For his part, Weaver obtained three consecutive wins after the Dokes rematch and then challenged Pinklon Thomas for Thomas' WBC world Heavyweight title on Saturday, June 15, 1985, at the Riviera Hotel and Casino in Las Vegas, losing by an eighth-round knockout after another competitive fight.[67] He and James Smith fought in the program in which Dokes battled Donovan Ruddock, losing to Smith by a 12-rounds unanimous decision at the Madison Square Garden on Wednesday, April 4, 1990, as part of a show headlined by a WBA world Lightweight championship bout between Puerto Ricans Edwin Rosario and Juan Nazario.[68]

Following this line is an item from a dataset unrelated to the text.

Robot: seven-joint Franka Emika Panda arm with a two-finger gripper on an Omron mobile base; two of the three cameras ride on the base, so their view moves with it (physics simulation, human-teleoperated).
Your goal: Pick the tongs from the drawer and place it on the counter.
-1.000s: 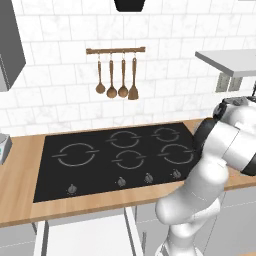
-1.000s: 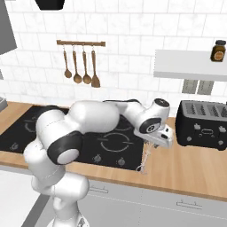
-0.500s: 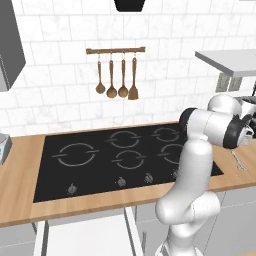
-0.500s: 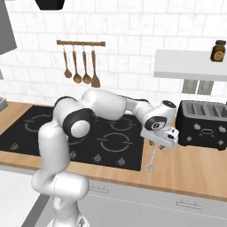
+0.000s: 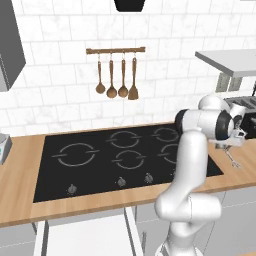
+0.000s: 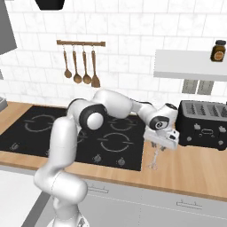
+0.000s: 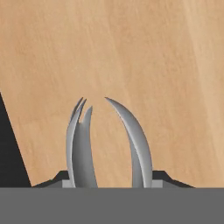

On July 12, 1991, Weaver gave future International Boxing Hall of Fame member Lennox Lewis a test before losing by a sixth-round technical knockout at the Caesar's Tahoe Outdoor Arena in Stateline, Nevada, as part of a card whose headliners were Tony Lopez and Lupe Gutierrez for Lopez's IBF's world Junior Lightweight championship.[69]

Weaver retired after another sixth-round technical knockout loss; this time in a rematch with Larry Holmes on Friday, November 17, 2000, at the Mississippi Coast Coliseum in Biloxi, Mississippi, as part of a "boxing legends" program.[70] He had a record of 41 wins, 18 losses and 1 draw (tie) in professional boxing, with 28 wins and 12 losses by knockout.[61]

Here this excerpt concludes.